§ **To do**: Determine how many lines in the listing contain the string "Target". Only that number goes in the answer.

*** Begin section ***

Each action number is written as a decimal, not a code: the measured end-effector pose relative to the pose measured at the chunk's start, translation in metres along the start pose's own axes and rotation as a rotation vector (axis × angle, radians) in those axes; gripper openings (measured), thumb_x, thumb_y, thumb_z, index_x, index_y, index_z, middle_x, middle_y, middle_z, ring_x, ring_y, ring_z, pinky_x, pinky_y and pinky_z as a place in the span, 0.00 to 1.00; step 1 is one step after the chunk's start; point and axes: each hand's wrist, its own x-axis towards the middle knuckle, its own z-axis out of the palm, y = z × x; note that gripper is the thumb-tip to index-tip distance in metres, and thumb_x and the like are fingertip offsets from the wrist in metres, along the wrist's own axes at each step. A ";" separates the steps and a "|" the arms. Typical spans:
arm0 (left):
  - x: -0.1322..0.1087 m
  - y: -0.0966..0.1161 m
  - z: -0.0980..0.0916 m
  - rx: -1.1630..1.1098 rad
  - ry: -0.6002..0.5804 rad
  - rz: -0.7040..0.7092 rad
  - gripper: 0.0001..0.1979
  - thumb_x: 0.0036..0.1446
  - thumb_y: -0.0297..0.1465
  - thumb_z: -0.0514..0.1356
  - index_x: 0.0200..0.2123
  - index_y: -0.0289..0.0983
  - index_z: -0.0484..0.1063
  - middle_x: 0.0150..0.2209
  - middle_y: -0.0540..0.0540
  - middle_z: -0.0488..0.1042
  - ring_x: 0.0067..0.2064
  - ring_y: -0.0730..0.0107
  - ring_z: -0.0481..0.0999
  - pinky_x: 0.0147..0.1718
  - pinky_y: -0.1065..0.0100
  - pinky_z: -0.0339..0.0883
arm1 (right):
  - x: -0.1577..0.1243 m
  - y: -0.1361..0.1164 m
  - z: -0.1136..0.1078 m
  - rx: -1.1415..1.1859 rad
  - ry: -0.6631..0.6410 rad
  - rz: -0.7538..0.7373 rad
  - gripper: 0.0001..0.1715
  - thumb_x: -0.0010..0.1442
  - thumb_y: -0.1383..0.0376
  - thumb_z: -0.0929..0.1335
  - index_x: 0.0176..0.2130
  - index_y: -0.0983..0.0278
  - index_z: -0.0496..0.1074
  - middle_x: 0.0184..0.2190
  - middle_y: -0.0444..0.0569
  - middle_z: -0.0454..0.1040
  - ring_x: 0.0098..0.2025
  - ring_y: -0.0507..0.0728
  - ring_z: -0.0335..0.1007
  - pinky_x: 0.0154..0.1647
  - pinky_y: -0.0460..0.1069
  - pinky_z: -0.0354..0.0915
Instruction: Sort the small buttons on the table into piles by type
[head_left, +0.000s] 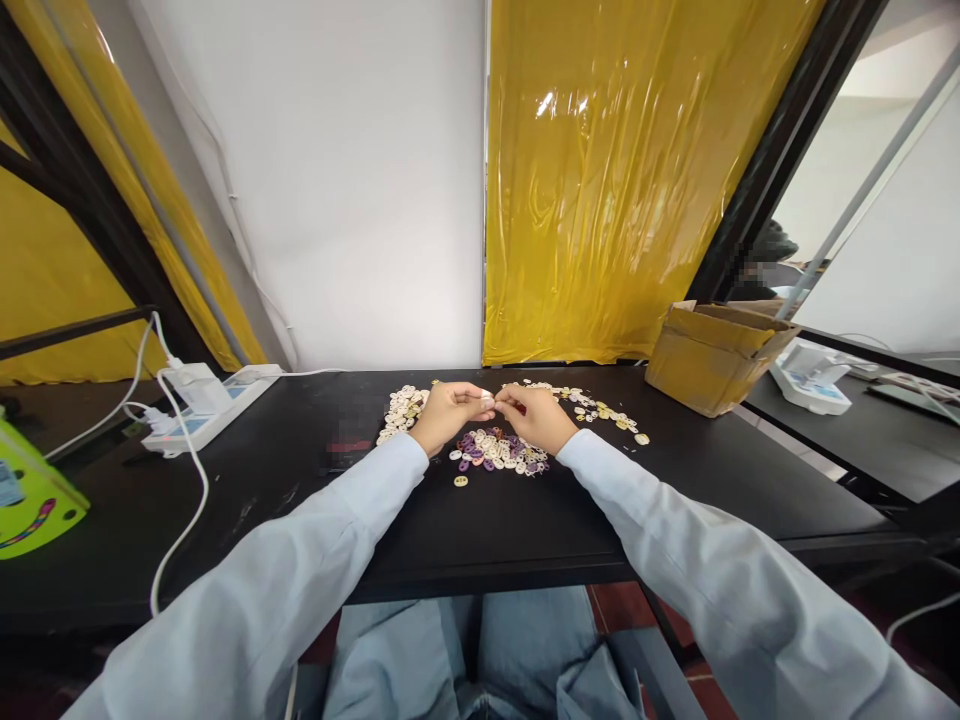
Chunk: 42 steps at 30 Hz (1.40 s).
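My left hand (451,412) and my right hand (536,412) meet over the black table, fingertips pinched together and touching. A small white piece (486,396), perhaps a button, shows at the left fingertips; the fingers mostly cover it. What the right fingertips pinch is hidden. Below my hands lies a mixed pile of white, purple and orange-brown button-like pieces (499,452). A group of cream pieces (403,410) lies beside my left hand. Cream and yellowish pieces (600,412) trail off beyond my right hand. One yellowish oval piece (460,482) sits alone, nearer to me.
A cardboard box (709,360) stands at the table's back right. On the left are a white power strip (217,405) with plugs and cables, and a bright green container (37,500). A yellow plastic curtain (600,200) and a white wall (360,180) rise behind the black table (510,540).
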 end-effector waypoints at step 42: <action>0.003 -0.009 0.001 1.287 -0.205 0.484 0.09 0.60 0.24 0.48 0.41 0.34 0.66 0.37 0.41 0.71 0.40 0.60 0.72 0.40 0.62 0.64 | 0.001 -0.004 0.007 -0.404 -0.111 0.126 0.11 0.65 0.63 0.60 0.40 0.61 0.71 0.33 0.50 0.78 0.34 0.57 0.72 0.32 0.48 0.55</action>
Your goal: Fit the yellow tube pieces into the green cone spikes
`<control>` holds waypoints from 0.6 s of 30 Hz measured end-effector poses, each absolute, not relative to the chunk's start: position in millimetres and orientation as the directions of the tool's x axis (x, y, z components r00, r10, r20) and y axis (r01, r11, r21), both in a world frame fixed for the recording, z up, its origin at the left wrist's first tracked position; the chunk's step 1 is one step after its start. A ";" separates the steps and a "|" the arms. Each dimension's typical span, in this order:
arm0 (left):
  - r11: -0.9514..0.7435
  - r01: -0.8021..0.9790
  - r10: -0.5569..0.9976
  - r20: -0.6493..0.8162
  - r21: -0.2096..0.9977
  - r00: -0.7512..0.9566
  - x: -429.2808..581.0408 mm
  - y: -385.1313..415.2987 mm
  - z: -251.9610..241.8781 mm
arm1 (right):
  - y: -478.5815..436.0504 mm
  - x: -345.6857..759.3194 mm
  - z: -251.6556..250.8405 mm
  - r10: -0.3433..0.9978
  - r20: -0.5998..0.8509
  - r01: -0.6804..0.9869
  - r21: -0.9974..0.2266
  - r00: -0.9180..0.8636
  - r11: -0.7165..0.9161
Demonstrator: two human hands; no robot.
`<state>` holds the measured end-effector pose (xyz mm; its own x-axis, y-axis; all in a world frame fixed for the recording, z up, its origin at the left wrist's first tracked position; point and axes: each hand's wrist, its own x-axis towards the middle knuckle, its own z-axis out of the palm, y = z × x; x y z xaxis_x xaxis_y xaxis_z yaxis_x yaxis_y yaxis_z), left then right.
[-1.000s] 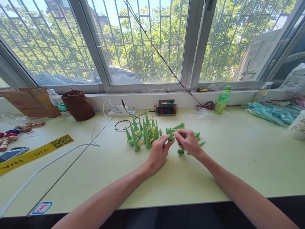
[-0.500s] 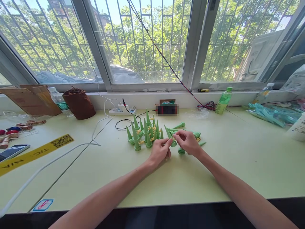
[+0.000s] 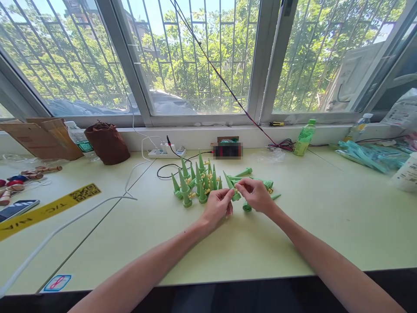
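Note:
Both of my hands meet over the pale green table [image 3: 293, 243], pinching one green cone-shaped spike [image 3: 230, 184] that leans with its tip up and to the left. My left hand [image 3: 217, 207] grips its lower end with curled fingers. My right hand [image 3: 257, 195] pinches it from the right, fingers closed at a small yellow part. Just behind and left, a cluster of upright green spikes [image 3: 195, 184] with yellow bits stands on the table. More green spikes [image 3: 249, 174] lie flat behind my right hand, and one [image 3: 247, 207] lies under it.
A white power strip [image 3: 166, 152] with black and white cables sits by the window ledge, beside a brown pouch [image 3: 107, 142], a water bottle [image 3: 77, 138] and cardboard [image 3: 39, 138]. A green bottle [image 3: 304, 137] and bagged teal parts [image 3: 368, 154] lie right. A yellow strip [image 3: 48, 209] and phone [image 3: 18, 208] lie left.
The held spike tipped from upright to leaning left. My left hand slid down to its lower end while my right hand closed in on it.

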<state>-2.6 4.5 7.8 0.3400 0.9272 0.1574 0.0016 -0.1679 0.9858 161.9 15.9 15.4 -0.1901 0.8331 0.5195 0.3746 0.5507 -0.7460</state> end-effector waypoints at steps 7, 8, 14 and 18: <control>-0.343 0.141 0.912 0.293 0.929 0.287 -4.6 4.9 6.1 | 16.6 160.2 14.3 0.839 0.521 0.381 -0.752 -0.157 0.538; -0.348 0.150 0.912 0.297 0.926 0.283 -4.6 4.8 6.5 | 16.2 159.7 14.4 0.838 0.524 0.378 -0.752 -0.152 0.539; -0.290 0.117 0.923 0.245 0.950 0.297 -3.0 6.0 10.1 | 14.4 159.1 15.8 0.821 0.548 0.375 -0.736 -0.157 0.563; -0.278 0.085 0.920 0.240 0.957 0.311 -3.5 8.5 9.2 | 13.9 159.5 15.9 0.813 0.550 0.376 -0.724 -0.190 0.578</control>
<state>-3.5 8.5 9.2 0.3107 0.9197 0.2399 0.0850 -0.2782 0.9568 159.5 13.9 15.9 -0.1905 0.8133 0.5498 0.3764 0.5778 -0.7242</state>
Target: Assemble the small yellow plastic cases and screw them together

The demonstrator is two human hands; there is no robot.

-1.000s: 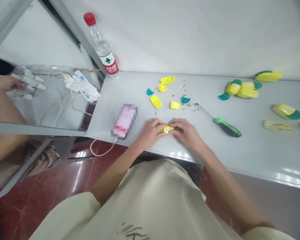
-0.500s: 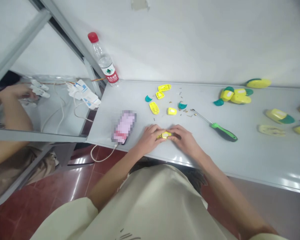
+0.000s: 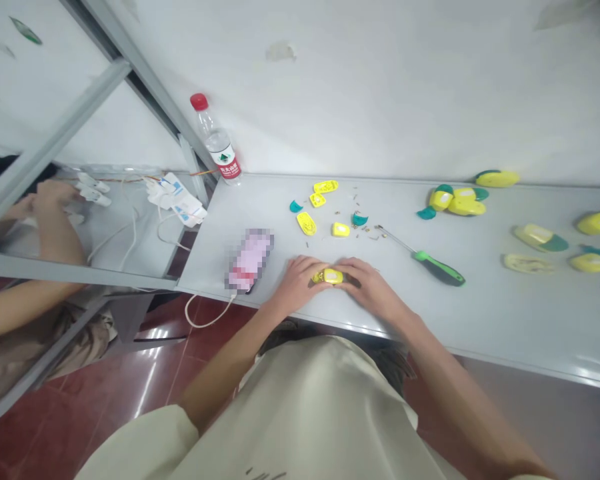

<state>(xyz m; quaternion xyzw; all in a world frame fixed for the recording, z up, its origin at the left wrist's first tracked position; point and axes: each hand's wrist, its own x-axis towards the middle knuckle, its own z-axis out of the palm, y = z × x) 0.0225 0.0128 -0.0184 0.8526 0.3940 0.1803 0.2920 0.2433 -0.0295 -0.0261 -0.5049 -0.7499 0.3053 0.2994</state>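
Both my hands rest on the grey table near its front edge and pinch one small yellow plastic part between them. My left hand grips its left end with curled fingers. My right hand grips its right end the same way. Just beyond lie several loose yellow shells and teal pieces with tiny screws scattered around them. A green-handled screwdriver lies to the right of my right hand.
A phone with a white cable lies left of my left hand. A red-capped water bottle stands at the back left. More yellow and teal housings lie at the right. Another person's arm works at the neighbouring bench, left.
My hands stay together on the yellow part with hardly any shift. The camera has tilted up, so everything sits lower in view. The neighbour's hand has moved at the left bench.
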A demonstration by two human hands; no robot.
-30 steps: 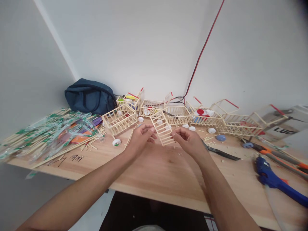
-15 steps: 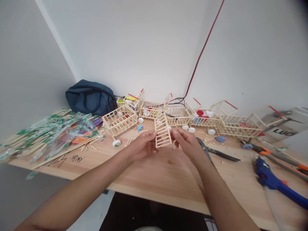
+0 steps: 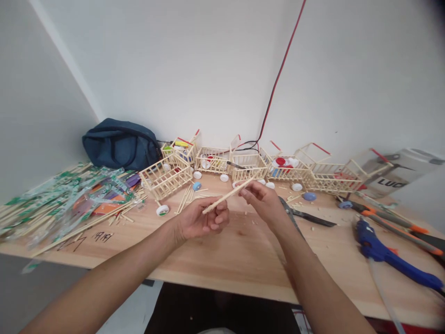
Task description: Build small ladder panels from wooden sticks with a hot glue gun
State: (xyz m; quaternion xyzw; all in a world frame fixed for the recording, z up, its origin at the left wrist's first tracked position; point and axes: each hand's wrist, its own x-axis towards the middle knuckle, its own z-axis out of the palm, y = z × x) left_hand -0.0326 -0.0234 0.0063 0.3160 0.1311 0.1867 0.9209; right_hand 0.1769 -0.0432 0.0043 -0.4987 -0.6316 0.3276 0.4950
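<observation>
A small wooden stick frame (image 3: 227, 195) is seen edge-on, tilted up to the right above the table. My left hand (image 3: 205, 216) holds its lower left end between thumb and fingers. At its upper right end, the fingers of my right hand (image 3: 259, 198) are closed on it. Behind my hands stand several little carts made of sticks, among them a slatted one on the left (image 3: 167, 177) and one in the middle (image 3: 248, 167). White caps serve as wheels, such as one (image 3: 162, 210) under the left cart.
Bagged sticks (image 3: 62, 199) and a blue pouch (image 3: 121, 144) lie left. At right are black scissors (image 3: 313, 218), orange-handled pliers (image 3: 392, 225), a blue glue gun (image 3: 385, 255) and a clear container (image 3: 392, 178). Stick offcuts lie on the wooden table (image 3: 222, 264).
The stick frame has turned from showing its slatted face to edge-on, its right end raised. The whole view has shifted, so the background things appear further left.
</observation>
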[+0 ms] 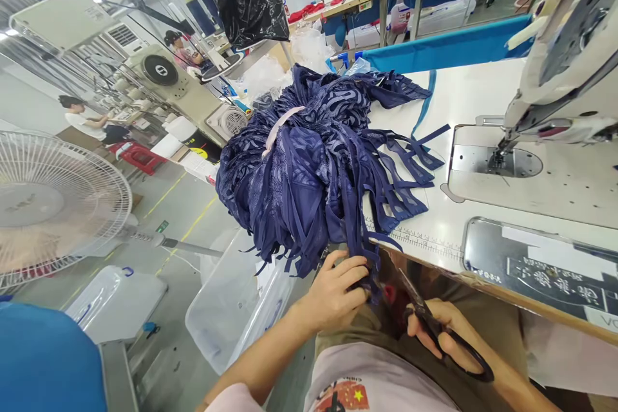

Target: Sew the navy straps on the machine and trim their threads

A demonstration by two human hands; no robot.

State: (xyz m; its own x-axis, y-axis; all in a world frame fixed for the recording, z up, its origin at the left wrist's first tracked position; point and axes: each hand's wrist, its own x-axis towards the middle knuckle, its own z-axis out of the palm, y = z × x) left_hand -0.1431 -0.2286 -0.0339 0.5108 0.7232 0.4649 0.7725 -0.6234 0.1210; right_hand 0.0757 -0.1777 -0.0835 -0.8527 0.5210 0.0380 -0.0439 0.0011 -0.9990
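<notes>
Clock positions are taken from the middle of the cloth pile, with 12 o'clock at the top of the view.

The pile of dark blue garments (309, 167) lies on the white table (476, 93), its lower edge hanging over the table edge. A pale pink band (282, 131) crosses its upper left part. Loose straps (398, 190) spread from the pile toward 3 o'clock.

Left hand (338, 295): positioned between 5 and 6 o'clock, at the lower edge of the pile. The fingers are curled nearly closed and hold hanging strap ends; the exact pinch point is partly hidden.

Right hand (450, 317): positioned between 4 and 5 o'clock, below the table edge. The fingers are closed around the handles of the black scissors (423, 314). The blades point toward 11 o'clock, with the tips apart from the left hand. The blade opening cannot be determined.

Surroundings: the sewing machine (560, 87) stands between 2 and 3 o'clock, on the same table. A clear plastic bin (212, 318) sits between 7 and 8 o'clock, a fan (62, 206) at 9 o'clock, and a black plastic bag (244, 0) at 11 o'clock.
</notes>
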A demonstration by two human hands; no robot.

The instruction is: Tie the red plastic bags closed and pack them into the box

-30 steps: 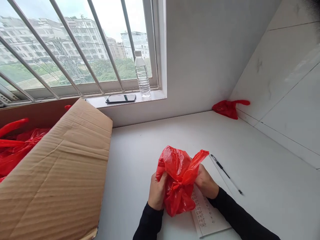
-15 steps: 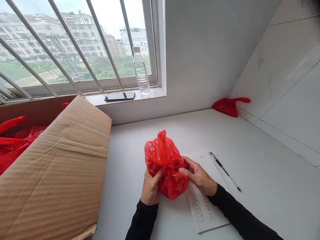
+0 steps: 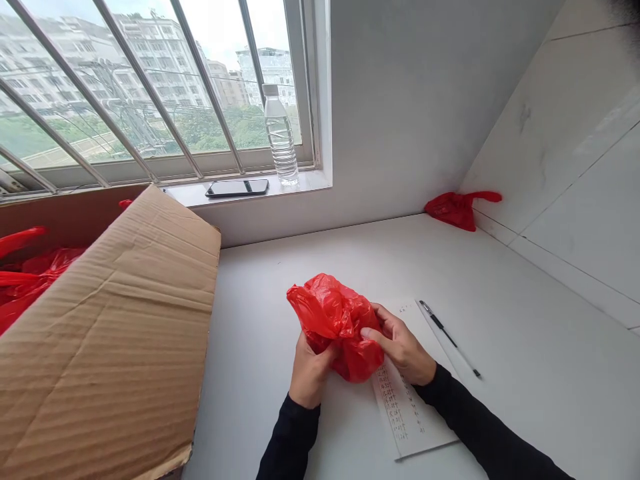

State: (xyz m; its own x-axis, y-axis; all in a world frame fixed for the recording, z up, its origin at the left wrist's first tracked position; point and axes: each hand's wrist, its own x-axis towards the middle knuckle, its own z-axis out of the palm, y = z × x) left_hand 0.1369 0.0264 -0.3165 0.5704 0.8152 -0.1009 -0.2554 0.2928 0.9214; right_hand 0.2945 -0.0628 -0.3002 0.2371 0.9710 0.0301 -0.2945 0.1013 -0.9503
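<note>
A tied red plastic bag is held up over the white table between both hands. My left hand grips its lower left side, thumb on the front and fingers hidden behind or under it. On the right side, my right hand closes on the bag, thumb in front near the knot. What the bag contains cannot be seen. Below my right hand lies a paper pad with handwritten columns, partly covered by the hand and sleeve. Beside the pad rests a black and clear pen.
A large cardboard box with several red bags inside stands at the left, its flap folded out. A phone and a water bottle are on the windowsill. Another red bag sits in the table's back right corner.
The red bag has turned in my hands: its tied top, upright before, now leans to the left. My left hand has shifted slightly right and up with it.
</note>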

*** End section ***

§ **Exercise result**: 2